En cours de route, certains épisodes retiennent particulièrement l’attention. Par exemple, l'information selon laquelle l'Art Palácio de Recife, comme celui de São Paulo, était une création du producteur et distributeur allemand UFA à une époque où le régime nazi profitait de la clémence (ou de la sympathie) du gouvernement Vargas pour étendre ici ses tentacules idéologiques.

Cinéma, religion, fantastique

La dernière partie du film met en lumière le lien curieux et complexe entre cinéma et religion. On apprend par exemple que le vénérable Cine São Luiz – dernier vestige de l’âge d’or des grands cinémas – a été construit à l’emplacement d’une église de l’époque de l’empire. Le réalisateur/narrateur attire l'attention sur le fait que le lieu est appelé à plusieurs reprises le « temple du cinéma », mais aussi sur la récurrence des images catholiques dans le langage des cinéphiles : « Un Glauber ou un Hitchcock à regarder à genoux ». L’autre face de cette connexion est plus brutale : la transformation d’anciennes salles de cinéma en temples évangéliques.

Tout cela est montré avec fluidité, avec une caméra qui scrute les espaces et leurs transformations, appuyée dans le montage par les matériaux les plus divers : films, photos, coupures de journaux.

Le propos du cinéaste oscille entre l'humour et une certaine mélancolie. Quand, dans la dernière partie, le ton semble se rapprocher du mélodrame nostalgique, il y a une tournure un peu comique, dans une séquence fictionnelle qui met en scène un voyage Uber à travers la ville.

C'est aussi, pour ainsi dire, l'explication d'une veine de cinéma fantastique qui s'était insinuée ponctuellement tout au long du documentaire : la photo accidentelle d'un spectre par le jeune Kléber, les aboiements d'un chien déjà mort, la « mutation » » d'un chapiteau de cinéma en scannant une photo, le couvercle d'un scanner qui se ferme tout seul, etc., sans oublier les courts métrages d'horreur de jeunesse du cinéaste. Le titre portraits de fantômes, de toute façon, a bien plus d’une signification.
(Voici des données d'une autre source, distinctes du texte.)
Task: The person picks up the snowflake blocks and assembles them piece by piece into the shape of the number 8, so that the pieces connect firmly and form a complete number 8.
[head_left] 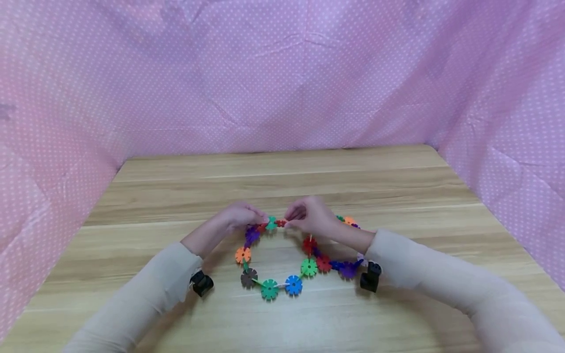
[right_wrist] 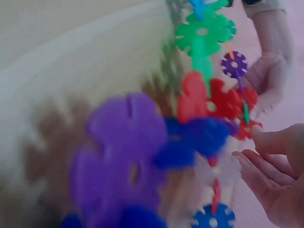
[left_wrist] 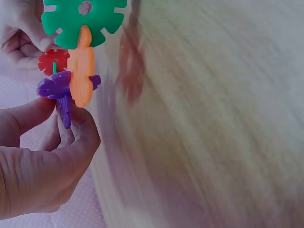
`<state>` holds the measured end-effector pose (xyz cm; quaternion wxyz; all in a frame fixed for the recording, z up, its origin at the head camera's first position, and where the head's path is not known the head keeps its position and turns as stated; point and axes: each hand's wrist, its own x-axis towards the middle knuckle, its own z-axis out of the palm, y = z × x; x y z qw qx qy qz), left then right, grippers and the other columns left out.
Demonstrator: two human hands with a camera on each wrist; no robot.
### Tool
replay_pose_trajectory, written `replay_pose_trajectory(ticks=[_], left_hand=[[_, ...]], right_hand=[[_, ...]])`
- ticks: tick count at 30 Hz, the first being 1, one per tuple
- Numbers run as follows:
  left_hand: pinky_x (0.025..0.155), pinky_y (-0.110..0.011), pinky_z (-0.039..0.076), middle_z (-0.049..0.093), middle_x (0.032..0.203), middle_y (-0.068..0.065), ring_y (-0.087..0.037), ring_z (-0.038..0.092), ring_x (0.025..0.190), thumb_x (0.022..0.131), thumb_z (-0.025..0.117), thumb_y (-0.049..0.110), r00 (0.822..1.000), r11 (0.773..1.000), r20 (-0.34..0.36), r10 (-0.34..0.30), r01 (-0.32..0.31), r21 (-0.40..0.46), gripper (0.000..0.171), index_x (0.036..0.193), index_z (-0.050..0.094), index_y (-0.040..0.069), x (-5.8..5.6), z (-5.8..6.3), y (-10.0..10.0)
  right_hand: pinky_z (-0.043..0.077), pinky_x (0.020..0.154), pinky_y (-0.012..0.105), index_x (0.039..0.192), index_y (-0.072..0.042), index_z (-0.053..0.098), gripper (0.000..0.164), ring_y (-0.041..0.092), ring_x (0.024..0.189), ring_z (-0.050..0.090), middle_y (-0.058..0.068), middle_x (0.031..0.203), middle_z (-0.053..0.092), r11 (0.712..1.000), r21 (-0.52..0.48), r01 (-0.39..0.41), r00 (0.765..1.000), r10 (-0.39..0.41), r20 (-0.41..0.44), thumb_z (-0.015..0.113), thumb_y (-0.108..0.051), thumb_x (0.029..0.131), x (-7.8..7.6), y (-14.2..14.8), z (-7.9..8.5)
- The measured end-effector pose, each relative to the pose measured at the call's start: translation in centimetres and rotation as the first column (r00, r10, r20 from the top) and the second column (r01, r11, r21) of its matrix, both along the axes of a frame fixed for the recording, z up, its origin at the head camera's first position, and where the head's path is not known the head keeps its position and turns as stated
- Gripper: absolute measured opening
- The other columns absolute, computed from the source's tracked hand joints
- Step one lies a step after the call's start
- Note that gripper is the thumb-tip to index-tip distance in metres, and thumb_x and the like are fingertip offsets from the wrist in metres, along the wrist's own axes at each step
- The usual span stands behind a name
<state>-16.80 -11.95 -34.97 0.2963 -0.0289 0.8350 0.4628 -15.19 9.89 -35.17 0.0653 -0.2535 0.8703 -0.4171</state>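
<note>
Slotted plastic snowflake discs, joined edge to edge, form a colourful chain curved into a ring on the table, with a green disc and a blue disc nearest me. At the ring's far side my left hand pinches a purple disc between thumb and fingers. An orange disc and a larger green disc extend from it. Just right of it my right hand holds a red disc at thumb and fingertips. My right hand hides part of the chain in the head view.
Beyond the ring, more of the chain runs right, with a purple disc and an orange disc partly behind my right forearm. Pink dotted cloth hangs behind and beside the wooden table. Each wrist carries a black camera.
</note>
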Motion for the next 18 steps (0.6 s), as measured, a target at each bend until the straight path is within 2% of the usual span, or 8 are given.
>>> replay_pose_trajectory(ticks=[6, 9, 11, 13, 15, 18], left_hand=[[0.111, -0.046, 0.042, 0.064, 0.129, -0.014, -0.029, 0.056, 0.124, 0.093, 0.062, 0.017, 1.0, 1.0, 0.011, 0.003, -0.003, 0.001, 0.028, 0.116, 0.067, 0.002, 0.1, 0.1, 0.2], [0.11, -0.045, 0.043, 0.064, 0.128, -0.013, -0.028, 0.056, 0.123, 0.093, 0.062, 0.017, 1.0, 1.0, 0.01, 0.007, -0.007, 0.002, 0.028, 0.115, 0.067, 0.002, 0.0, 0.1, 0.3], [0.11, -0.045, 0.043, 0.064, 0.128, -0.013, -0.028, 0.056, 0.124, 0.093, 0.061, 0.017, 1.0, 1.0, 0.015, 0.01, -0.01, 0.005, 0.028, 0.116, 0.067, 0.002, 0.0, 0.1, 0.3], [0.111, -0.045, 0.043, 0.063, 0.129, -0.014, -0.028, 0.056, 0.124, 0.094, 0.061, 0.018, 1.0, 1.0, 0.018, 0.005, -0.005, 0.001, 0.029, 0.117, 0.066, 0.002, 0.0, 0.1, 0.3], [0.111, -0.044, 0.042, 0.063, 0.13, -0.014, -0.028, 0.055, 0.124, 0.094, 0.061, 0.017, 1.0, 1.0, 0.025, 0.008, -0.008, 0.0, 0.03, 0.118, 0.065, 0.002, -0.1, 0.1, 0.3], [0.111, -0.045, 0.042, 0.063, 0.13, -0.014, -0.029, 0.055, 0.124, 0.094, 0.061, 0.018, 0.999, 1.0, 0.029, 0.013, -0.013, -0.005, 0.03, 0.119, 0.065, 0.002, -0.1, 0.2, 0.4]], right_hand=[[0.057, 0.064, 0.019, 0.088, 0.001, 0.072, 0.009, 0.016, 0.073, 0.068, 0.015, 0.085, 0.074, 0.996, -0.065, 0.062, 0.996, -0.066, -0.062, 0.075, -0.003, 0.081, 0.5, 2.9, 0.7], [0.055, 0.061, 0.018, 0.085, 0.0, 0.072, 0.008, 0.012, 0.067, 0.065, 0.014, 0.081, 0.073, 0.993, -0.02, 0.117, 0.992, -0.117, -0.037, 0.075, -0.005, 0.08, 1.1, 4.2, 0.8], [0.054, 0.059, 0.018, 0.084, -0.002, 0.073, 0.008, 0.009, 0.064, 0.063, 0.011, 0.078, 0.073, 0.985, 0.041, 0.168, 0.985, -0.169, 0.023, 0.077, -0.008, 0.08, 1.6, 4.8, 0.7], [0.054, 0.06, 0.02, 0.084, -0.003, 0.073, 0.009, 0.009, 0.063, 0.063, 0.009, 0.077, 0.073, 0.973, 0.098, 0.211, 0.965, -0.224, 0.14, 0.077, -0.01, 0.08, 2.2, 5.2, 0.5], [0.058, 0.063, 0.023, 0.086, -0.002, 0.072, 0.01, 0.011, 0.064, 0.066, 0.009, 0.078, 0.074, 0.967, 0.118, 0.228, 0.931, -0.252, 0.266, 0.076, -0.008, 0.08, 2.6, 5.4, 0.3], [0.061, 0.068, 0.029, 0.092, 0.002, 0.07, 0.012, 0.016, 0.068, 0.071, 0.012, 0.083, 0.074, 0.964, 0.093, 0.248, 0.861, -0.263, 0.434, 0.073, -0.002, 0.082, 3.0, 5.3, 0.0]])
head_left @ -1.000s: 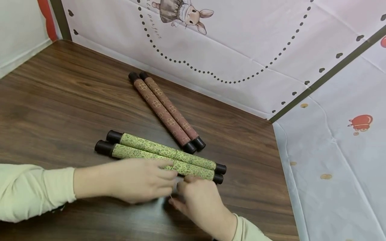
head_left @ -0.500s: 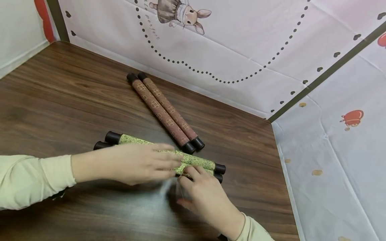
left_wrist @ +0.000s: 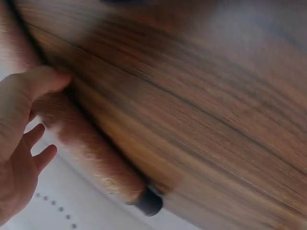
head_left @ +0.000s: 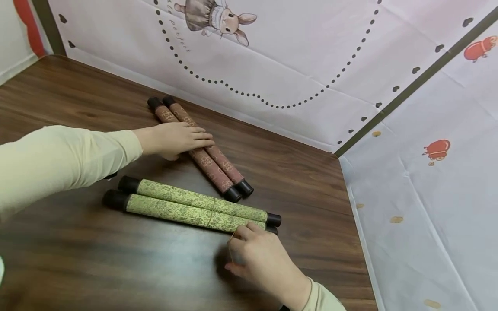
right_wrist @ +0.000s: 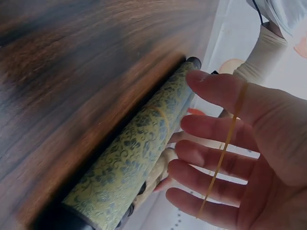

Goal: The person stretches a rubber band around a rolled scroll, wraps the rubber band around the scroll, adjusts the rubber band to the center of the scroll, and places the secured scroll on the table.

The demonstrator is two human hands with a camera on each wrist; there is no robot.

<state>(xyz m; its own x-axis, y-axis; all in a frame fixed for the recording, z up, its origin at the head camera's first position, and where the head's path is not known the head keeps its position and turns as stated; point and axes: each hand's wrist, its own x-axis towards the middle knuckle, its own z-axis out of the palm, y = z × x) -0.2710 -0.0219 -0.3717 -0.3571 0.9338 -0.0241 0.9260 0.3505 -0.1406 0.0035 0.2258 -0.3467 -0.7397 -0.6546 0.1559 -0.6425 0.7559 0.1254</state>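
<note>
Two reddish-brown patterned scrolls [head_left: 206, 161] with black end knobs lie side by side. My left hand [head_left: 180, 139] reaches across their upper half, its fingers spread over them; in the left wrist view the thumb [left_wrist: 48, 81] lies against one scroll's edge. Closer to me are two yellow-green floral scrolls [head_left: 171, 209], paired, with a thin band [head_left: 212, 212] round their middle. Beside their right end is my right hand [head_left: 258, 259]. A thin yellowish rubber band [right_wrist: 221, 158] hangs stretched across its extended thumb and fingers in the right wrist view.
The dark wood table [head_left: 148, 268] carries both scroll pairs. Behind it stands a pale printed cloth wall [head_left: 280, 77] with a rabbit drawing [head_left: 221, 19]. Another cloth wall [head_left: 439, 216] borders the right edge.
My left hand has moved up and away from the green scrolls to the reddish-brown ones. The right hand stays near the green scrolls' right end. The view has shifted slightly.
</note>
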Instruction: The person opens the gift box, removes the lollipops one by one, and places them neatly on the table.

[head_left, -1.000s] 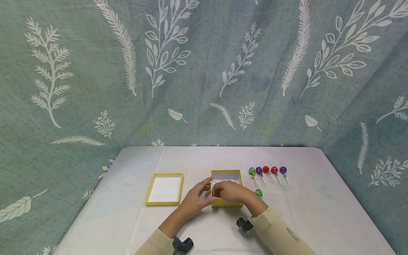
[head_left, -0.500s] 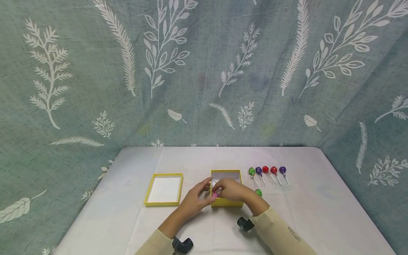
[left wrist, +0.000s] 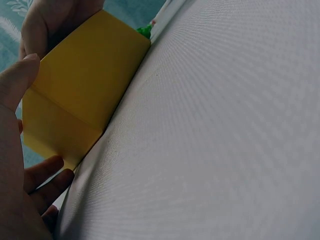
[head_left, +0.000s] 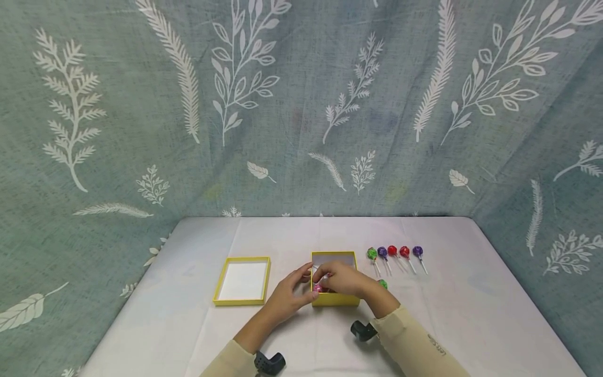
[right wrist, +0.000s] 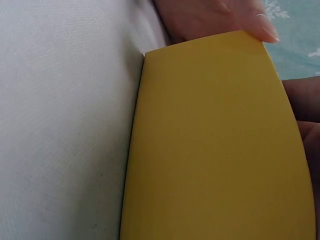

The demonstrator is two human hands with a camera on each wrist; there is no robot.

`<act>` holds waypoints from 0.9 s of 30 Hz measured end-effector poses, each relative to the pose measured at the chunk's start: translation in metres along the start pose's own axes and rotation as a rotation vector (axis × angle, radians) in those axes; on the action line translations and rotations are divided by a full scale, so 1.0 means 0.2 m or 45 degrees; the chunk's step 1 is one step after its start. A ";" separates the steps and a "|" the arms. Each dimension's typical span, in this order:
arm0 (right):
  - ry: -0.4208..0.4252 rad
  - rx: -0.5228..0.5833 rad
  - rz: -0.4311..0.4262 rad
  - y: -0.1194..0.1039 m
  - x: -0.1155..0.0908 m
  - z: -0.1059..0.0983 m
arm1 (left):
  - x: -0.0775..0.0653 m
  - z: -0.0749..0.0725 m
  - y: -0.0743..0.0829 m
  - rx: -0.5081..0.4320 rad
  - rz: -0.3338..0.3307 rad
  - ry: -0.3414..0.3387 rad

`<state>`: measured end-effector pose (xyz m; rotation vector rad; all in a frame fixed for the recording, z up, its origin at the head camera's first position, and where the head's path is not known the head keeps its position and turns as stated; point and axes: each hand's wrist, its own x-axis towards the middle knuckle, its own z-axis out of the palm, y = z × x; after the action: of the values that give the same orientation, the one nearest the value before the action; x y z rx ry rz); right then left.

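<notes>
A yellow box (head_left: 335, 299) with a pale inside stands uncovered on the table. My left hand (head_left: 289, 293) holds its left side, the thumb at the near corner and the other fingers along the side. My right hand (head_left: 343, 278) reaches over the near wall into the box, fingers bent downward. A pink-wrapped lollipop (head_left: 317, 288) shows just below those fingers; whether they touch it is unclear. Something reddish and a white stick show partly under the hand. In the right wrist view the box wall (right wrist: 215, 140) hides the right fingertips.
Left of the box lies its yellow-rimmed lid (head_left: 242, 281), white inside facing up. A row of several green, purple and red lollipops (head_left: 404, 252) lies to the right. Another green lollipop (head_left: 383, 284) is partly hidden behind the right forearm. A patterned cloth (head_left: 292, 115) hangs behind the table.
Inside the box my right hand has shifted slightly up and right, uncovering the pink lollipop beneath it. The left hand stays at the box's side.
</notes>
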<state>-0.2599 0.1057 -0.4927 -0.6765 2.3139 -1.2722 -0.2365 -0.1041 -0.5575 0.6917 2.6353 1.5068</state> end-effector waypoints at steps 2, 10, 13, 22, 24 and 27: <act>-0.025 0.006 -0.013 0.00 0.00 0.00 | 0.00 0.00 0.00 0.001 -0.005 0.000; -0.114 0.000 -0.042 -0.01 -0.02 -0.02 | 0.00 0.01 0.00 0.021 0.006 0.000; -0.111 0.006 -0.043 -0.01 -0.02 -0.03 | 0.00 0.01 0.00 0.019 0.008 -0.001; 0.011 0.089 -0.054 -0.01 -0.02 -0.05 | 0.00 0.00 0.01 0.005 0.002 -0.002; 0.039 0.090 -0.055 -0.01 -0.02 -0.06 | -0.01 0.00 0.01 0.003 -0.009 -0.002; 0.079 0.080 -0.072 -0.02 -0.03 -0.07 | -0.01 0.00 0.01 0.007 -0.011 -0.004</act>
<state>-0.2624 0.1155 -0.4815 -0.6949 2.3080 -1.4034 -0.2339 -0.1037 -0.5565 0.6813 2.6371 1.4957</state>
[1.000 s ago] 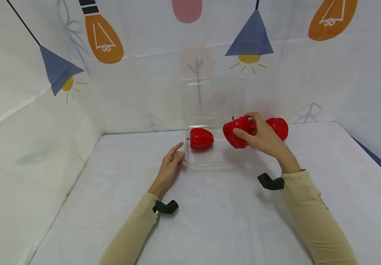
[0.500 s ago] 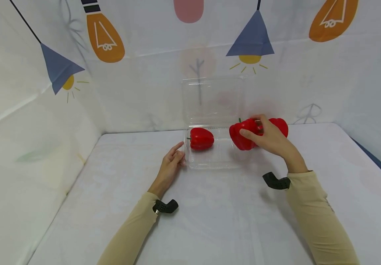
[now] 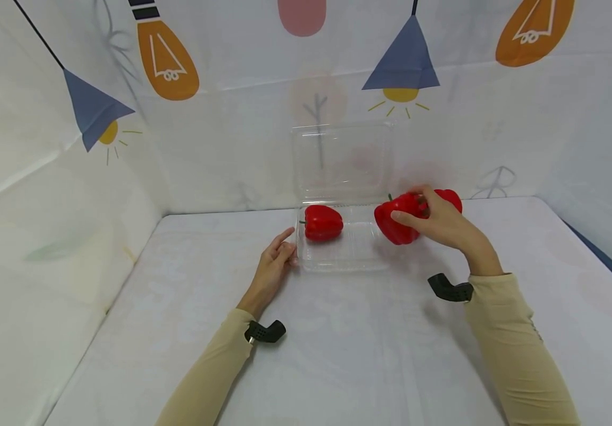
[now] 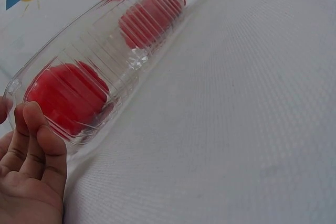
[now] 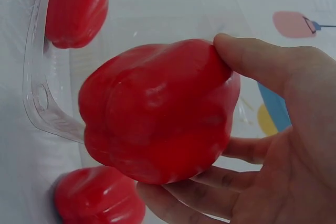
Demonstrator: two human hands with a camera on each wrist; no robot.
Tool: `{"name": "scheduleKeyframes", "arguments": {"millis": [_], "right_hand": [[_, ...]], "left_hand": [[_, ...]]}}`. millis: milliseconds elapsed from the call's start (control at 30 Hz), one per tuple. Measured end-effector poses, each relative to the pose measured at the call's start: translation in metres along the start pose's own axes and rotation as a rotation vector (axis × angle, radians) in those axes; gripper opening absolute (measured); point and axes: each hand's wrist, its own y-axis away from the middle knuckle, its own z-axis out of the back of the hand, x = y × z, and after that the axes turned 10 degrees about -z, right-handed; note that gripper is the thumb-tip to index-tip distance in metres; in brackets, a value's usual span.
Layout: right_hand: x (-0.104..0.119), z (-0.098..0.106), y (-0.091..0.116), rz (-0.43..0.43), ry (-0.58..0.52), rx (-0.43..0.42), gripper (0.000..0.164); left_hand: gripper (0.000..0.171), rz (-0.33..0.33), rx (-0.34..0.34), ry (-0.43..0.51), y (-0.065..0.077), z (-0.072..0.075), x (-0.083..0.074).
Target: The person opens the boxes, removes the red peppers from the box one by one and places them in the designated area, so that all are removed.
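Observation:
My right hand point(image 3: 446, 222) grips a red bell pepper point(image 3: 397, 219), thumb on one side and fingers round the other, above the right end of a clear plastic container point(image 3: 345, 260). The right wrist view shows this held pepper point(image 5: 157, 114) large and tilted. A second red bell pepper point(image 3: 324, 223) lies on its side in the container's left part. The third bell pepper point(image 3: 450, 200) sits to the right, outside the container, partly hidden by my right hand. At the container's left end, my left hand point(image 3: 272, 263) holds the wall with bent fingers point(image 4: 39, 121).
The container's clear lid point(image 3: 343, 163) stands raised behind it, against the printed white backdrop point(image 3: 220, 142). A white cloth covers the table point(image 3: 348, 343), and a second white sheet point(image 3: 45, 254) hangs along the left side.
My right hand has carried its pepper rightward and slightly down, from over the container's middle to its right end, nearer the third pepper. The left hand and the pepper in the container stay put.

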Motion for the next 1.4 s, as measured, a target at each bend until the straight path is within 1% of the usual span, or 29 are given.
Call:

En parlant de titres : le grand artiste de Pernambuco, Cícero Dias, a peint dans les années 1920 un immense panneau intitulé « J'ai vu le monde… il a commencé à Recife ». Cela pourrait être un titre alternatif pour le beau film de Kleber Mendonça Filho.

*José Géraldo Couto est critique de cinéma. Auteur, entre autres livres, de André Breton (brésilien).

Initialement publié le Blog cinématographique IMS .

Référence


portraits de fantômes
Brésil, Documentaire, 2023, 93 minutes
Scénario et réalisation : Kleber Mendonça Filho.